June 15, 2007 at 7:39 am
Interestingly enough, I'm off experimenting with 'derived' tables. I have the first part done. I'm taking your snap-shot and seeing how it line's up with what I've got so far.
I used to do this with temp tables. Trying to get away from that.
June 15, 2007 at 8:19 am
Didn't work.
I think the inner grouping, by joining the child, is also causing some-sort of catesean product. Remeber the child can have multiple record, if your grouping at the parent inside, won't you end up with greater values because of this?
June 15, 2007 at 8:24 am
Found an error , running new structure....
June 15, 2007 at 8:29 am
When you track it down please post final solution. Looking at what I posted other than maybe an ambiguous column name/reference I would think it should work. But I'm a very visual person and work best when I have test data to run against which allows me to refine my work as I go. Not as strong when just writing things off the cuff (so to speak).
James.
June 15, 2007 at 8:34 am
Will do. Interogating piece-by-piece. I'll either let you know what I find, or your going to see a much 'longer' post!
June 15, 2007 at 8:54 am
It has to do 'null' records on the child left-join. Because here I'm aggregating the values on the child records, it's throwing out the parent when no child found.

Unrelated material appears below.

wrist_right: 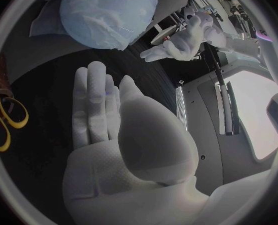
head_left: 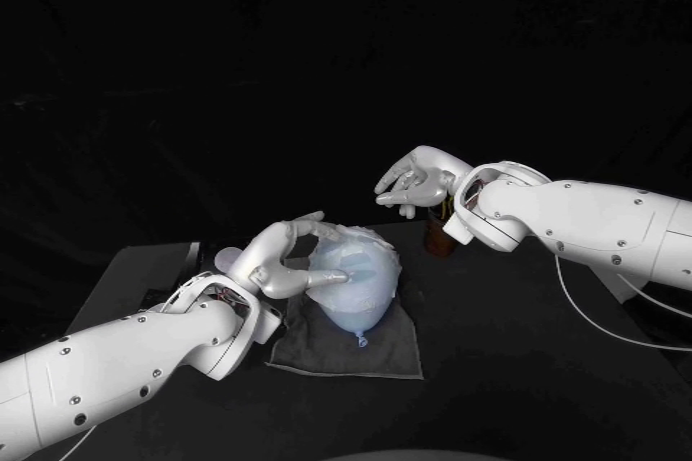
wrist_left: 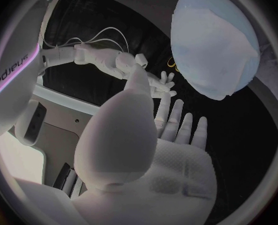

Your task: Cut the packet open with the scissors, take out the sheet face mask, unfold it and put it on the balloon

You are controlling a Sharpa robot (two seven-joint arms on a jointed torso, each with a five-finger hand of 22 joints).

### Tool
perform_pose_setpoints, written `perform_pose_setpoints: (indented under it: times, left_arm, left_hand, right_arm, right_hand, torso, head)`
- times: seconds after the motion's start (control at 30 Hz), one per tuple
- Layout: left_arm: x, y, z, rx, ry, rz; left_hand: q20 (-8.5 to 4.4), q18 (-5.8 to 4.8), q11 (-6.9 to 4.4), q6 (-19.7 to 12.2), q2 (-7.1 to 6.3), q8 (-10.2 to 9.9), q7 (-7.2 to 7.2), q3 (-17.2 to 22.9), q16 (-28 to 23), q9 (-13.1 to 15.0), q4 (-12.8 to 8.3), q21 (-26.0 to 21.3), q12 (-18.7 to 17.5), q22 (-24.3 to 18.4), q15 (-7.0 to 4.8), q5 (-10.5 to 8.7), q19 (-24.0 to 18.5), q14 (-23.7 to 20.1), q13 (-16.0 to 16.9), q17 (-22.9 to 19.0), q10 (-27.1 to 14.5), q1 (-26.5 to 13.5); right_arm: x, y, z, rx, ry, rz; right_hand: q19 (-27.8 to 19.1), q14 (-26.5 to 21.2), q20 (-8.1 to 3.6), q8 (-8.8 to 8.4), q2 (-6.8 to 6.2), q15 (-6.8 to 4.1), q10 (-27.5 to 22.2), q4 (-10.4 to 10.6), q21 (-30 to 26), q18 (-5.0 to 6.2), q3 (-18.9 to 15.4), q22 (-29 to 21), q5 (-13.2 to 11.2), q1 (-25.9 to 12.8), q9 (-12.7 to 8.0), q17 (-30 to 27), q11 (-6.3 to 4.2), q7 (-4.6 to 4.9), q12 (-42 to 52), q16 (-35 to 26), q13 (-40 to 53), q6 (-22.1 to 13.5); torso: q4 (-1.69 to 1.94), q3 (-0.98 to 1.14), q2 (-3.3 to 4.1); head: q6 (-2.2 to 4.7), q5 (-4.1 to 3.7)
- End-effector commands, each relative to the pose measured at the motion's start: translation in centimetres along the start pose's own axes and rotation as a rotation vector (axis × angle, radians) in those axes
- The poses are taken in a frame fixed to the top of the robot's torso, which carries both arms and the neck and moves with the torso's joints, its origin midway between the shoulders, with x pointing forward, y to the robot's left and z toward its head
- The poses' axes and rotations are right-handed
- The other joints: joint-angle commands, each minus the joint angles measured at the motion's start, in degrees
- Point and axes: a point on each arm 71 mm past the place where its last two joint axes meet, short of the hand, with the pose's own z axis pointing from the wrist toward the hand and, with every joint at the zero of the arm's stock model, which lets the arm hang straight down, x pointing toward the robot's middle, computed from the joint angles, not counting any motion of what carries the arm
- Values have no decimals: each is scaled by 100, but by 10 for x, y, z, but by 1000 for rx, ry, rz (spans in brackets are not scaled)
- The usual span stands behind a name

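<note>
Centrally, the balloon [head_left: 355,316] was seen lying on a dark grey cloth [head_left: 389,356] in the head view. Its long axis ran roughly from 12 o'clock to 6 o'clock. The knotted neck was pointed towards 6 o'clock and the rounded end towards 12 o'clock. The sheet face mask [head_left: 364,263] was spread over the balloon's upper side as a pale, wrinkled layer, and the tapered end by the knot was left uncovered.

The left hand [head_left: 286,261] was placed at the balloon's 9 o'clock side. Its fingers [wrist_left: 176,117] were held apart and extended, and nothing was gripped. One fingertip was brought right up to the mask, though contact could not be told for certain. The right hand [head_left: 418,181] was raised above the tabletop [head_left: 548,381] at about 1 o'clock from the balloon and well apart from it. Its fingers [wrist_right: 91,102] were loosely extended and nothing was held in them.

A brown holder [head_left: 437,236] was stood at 2 o'clock from the balloon, under the right hand. The scissors [wrist_right: 4,127], with yellow handles, were seen beside it in the right wrist view.

The tabletop was black and matt. The cloth was laid flat on it, its far edge hidden beneath the balloon. The space behind was closed off by a dark backdrop [head_left: 289,81].
</note>
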Motion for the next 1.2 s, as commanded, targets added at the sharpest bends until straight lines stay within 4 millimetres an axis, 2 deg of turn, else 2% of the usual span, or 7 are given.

I need to have the parent, regardless if 'childless'.
June 15, 2007 at 9:04 am
And you tried:
From tbl_prnt tp Left outer Join tbl_chld tc on tp.key = tc.key
June 15, 2007 at 9:36 am
Yes.
"From Parent
Left Join child on parent.key = child.key"
However, I beleive this falls apart if you implicitly filter on the child -
" Where Child.Filed_name = value "
I never realized this until I ran accross it in Crystal Reports. Tried it in SQL, same thing. I think I need to left-join and also allow NULL in where clause. I just tried something... failed.
June 15, 2007 at 9:40 am
use an OUTER join:
parent left OUTER Join child on parent.key = child.key
that will tell sql to take everything from the LEFT table, parent even when nothing in the right, child table (it will return nulls for each column of the child table when it can't match to a parent).
James.
June 15, 2007 at 1:45 pm
Got It.
What was going on was that the inner select was grouped, but NOT to the lowest (single) record. In otherwords, the grouping for the payment sums was not to the proper individual level. Once I place the account ID on the parent record , it worked.